--- PROVIDED DATA ---
★ ★ ★

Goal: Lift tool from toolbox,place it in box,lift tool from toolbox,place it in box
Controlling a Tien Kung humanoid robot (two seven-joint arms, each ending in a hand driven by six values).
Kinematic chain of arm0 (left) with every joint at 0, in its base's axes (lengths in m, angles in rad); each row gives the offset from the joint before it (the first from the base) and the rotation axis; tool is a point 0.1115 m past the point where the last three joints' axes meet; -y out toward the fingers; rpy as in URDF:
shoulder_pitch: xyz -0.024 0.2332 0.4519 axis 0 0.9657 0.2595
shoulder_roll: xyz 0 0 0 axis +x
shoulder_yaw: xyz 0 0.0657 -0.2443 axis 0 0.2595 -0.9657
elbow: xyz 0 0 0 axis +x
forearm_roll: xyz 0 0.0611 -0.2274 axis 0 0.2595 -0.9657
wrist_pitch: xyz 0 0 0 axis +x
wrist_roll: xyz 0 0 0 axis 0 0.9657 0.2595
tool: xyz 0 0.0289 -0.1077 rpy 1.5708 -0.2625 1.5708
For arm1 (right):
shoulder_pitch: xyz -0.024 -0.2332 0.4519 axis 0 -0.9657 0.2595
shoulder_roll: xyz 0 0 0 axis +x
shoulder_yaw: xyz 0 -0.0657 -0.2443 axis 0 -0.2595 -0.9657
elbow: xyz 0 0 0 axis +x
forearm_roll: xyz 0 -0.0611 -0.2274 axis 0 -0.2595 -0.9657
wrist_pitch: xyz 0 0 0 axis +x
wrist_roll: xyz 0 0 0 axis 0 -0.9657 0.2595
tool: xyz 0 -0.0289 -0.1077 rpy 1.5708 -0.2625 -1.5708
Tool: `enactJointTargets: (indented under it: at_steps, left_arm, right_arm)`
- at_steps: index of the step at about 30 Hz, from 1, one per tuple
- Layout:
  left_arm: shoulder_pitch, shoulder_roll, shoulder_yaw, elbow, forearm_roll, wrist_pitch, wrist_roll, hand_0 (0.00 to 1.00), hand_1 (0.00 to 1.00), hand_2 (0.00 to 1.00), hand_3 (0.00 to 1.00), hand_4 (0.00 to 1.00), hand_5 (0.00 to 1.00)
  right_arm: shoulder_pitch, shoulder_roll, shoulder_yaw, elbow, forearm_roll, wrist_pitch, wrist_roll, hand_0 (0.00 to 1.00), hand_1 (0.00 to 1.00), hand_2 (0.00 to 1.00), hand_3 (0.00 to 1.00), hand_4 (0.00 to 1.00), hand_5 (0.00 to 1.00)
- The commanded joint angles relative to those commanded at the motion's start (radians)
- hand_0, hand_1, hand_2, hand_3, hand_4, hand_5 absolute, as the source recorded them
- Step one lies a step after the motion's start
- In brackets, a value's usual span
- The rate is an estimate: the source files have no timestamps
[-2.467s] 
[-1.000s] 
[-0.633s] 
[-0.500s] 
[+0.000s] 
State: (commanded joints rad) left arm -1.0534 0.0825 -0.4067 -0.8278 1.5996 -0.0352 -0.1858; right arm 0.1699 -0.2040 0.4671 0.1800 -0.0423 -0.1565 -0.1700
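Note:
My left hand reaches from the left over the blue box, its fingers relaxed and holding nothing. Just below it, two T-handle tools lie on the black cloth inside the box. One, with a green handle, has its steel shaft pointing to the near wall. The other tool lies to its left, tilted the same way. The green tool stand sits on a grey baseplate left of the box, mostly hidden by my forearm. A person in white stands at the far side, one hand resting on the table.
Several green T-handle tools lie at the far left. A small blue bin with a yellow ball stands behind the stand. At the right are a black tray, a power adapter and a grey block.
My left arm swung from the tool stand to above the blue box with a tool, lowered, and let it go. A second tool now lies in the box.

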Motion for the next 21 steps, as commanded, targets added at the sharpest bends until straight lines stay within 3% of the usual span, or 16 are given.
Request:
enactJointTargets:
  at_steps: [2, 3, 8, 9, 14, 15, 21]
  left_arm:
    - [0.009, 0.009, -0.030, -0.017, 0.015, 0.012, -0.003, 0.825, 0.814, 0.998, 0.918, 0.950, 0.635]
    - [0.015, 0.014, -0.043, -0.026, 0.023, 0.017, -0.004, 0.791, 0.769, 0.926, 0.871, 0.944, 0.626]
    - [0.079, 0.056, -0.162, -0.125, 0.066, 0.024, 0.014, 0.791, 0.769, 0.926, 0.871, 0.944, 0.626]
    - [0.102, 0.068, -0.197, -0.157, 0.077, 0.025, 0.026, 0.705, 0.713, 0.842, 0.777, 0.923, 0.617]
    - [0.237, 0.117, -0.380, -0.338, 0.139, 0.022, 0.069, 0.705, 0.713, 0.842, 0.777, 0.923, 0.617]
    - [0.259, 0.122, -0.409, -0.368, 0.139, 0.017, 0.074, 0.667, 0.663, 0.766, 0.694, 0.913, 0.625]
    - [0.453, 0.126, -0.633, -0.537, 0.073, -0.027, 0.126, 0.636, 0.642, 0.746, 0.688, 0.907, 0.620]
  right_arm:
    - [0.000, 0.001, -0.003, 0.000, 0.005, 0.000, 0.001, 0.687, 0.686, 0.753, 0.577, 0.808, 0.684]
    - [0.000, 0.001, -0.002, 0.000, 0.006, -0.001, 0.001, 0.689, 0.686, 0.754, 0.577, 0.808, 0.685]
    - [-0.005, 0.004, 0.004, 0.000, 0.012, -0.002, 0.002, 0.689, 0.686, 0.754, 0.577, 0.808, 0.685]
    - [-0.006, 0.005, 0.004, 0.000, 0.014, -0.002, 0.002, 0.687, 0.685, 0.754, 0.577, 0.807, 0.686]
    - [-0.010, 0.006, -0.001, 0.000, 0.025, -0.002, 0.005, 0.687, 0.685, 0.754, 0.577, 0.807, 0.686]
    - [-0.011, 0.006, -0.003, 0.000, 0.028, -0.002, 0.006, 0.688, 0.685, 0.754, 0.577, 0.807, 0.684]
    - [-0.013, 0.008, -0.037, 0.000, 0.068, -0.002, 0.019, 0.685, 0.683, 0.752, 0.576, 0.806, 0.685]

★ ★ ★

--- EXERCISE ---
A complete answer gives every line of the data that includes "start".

--- PROBLEM SOLUTION ---
- The commanded joint angles relative to those commanded at the motion's start (radians)
- Step one lies a step after the motion's start

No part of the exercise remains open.